When I run psi-blast (3 iterations) to download the PSSM (Position Specific Scoring Matrix), the files come up as ASN.1 files. How can i convert these ASN.1 files to matrices. The PSSMs should look like matrices with 20 columns (for 20 amino acids) and L rows (L=length of protein)

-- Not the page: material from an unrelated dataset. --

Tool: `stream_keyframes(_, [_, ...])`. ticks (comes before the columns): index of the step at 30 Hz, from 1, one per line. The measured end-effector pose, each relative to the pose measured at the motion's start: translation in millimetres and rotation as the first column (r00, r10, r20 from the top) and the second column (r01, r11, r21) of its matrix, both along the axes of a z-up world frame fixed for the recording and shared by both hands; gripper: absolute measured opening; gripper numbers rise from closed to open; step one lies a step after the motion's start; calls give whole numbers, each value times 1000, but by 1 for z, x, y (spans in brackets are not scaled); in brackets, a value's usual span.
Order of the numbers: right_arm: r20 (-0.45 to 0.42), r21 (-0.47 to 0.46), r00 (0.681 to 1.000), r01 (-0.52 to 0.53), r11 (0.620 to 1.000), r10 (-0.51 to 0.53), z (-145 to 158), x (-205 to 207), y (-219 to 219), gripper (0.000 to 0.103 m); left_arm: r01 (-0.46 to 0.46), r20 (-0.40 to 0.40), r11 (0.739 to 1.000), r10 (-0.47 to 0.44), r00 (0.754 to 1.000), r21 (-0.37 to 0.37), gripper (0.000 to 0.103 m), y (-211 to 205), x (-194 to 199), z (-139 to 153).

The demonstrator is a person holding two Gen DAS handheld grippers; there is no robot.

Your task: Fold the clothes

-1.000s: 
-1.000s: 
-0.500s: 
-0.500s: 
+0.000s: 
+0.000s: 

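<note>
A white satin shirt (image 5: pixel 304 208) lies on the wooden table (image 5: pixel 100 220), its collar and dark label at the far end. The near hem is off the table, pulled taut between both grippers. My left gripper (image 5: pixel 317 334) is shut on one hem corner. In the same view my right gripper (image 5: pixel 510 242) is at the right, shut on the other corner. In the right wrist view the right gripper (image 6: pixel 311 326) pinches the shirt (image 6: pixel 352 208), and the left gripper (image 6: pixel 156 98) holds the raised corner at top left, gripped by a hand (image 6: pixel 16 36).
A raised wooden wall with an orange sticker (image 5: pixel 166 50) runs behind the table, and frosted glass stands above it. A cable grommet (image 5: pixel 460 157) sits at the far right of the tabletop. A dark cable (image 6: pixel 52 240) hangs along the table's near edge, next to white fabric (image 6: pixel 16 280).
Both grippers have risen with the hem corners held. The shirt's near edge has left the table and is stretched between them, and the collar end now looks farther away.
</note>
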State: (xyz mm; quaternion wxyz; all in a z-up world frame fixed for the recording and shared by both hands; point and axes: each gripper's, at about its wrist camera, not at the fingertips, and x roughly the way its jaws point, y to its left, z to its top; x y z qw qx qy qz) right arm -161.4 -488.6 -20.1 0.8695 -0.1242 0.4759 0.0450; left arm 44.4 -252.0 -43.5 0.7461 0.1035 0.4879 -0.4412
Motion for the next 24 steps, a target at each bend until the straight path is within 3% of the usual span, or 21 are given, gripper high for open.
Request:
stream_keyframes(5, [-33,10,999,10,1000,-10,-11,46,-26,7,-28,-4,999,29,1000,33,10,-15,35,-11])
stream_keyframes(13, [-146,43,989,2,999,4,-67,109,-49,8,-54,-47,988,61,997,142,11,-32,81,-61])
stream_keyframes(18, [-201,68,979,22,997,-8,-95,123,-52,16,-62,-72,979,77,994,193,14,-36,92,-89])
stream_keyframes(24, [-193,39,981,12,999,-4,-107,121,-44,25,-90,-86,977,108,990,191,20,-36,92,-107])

However, the files I download are ASN.1 files, which look like this:

numRows 28,         
numColumns 555,         
swissprot {accession "q2m32 9"}             
inst {          
repr raw,           
mol aa,         
length 555                  
{ 0, 10, 0 },           
{ 634267618256118,  10, -16 },
{ 0, 10, 0 },           
{ 129176519709001,  10, -16 },
{ 182041473572035,  10, -16 },
{ 292541684289281,  10, -16 }
.....

How can I download/convert this ASN.1 format to what a PSSM matrix is supposed to look like?

alignment sequence • 5.0k views
ADD COMMENT
1
Entering edit mode
4.4 years ago
bjwiley23 ▴ 40

I have been looking for a resource to indicate what the 28 rows align with so I can programattically do this but have not found a resource yet. In the mean time you can upload your Scoremat.asn file to the pssm_viewer, choose the file, then click 'matrix view', and 'download matrix to file'.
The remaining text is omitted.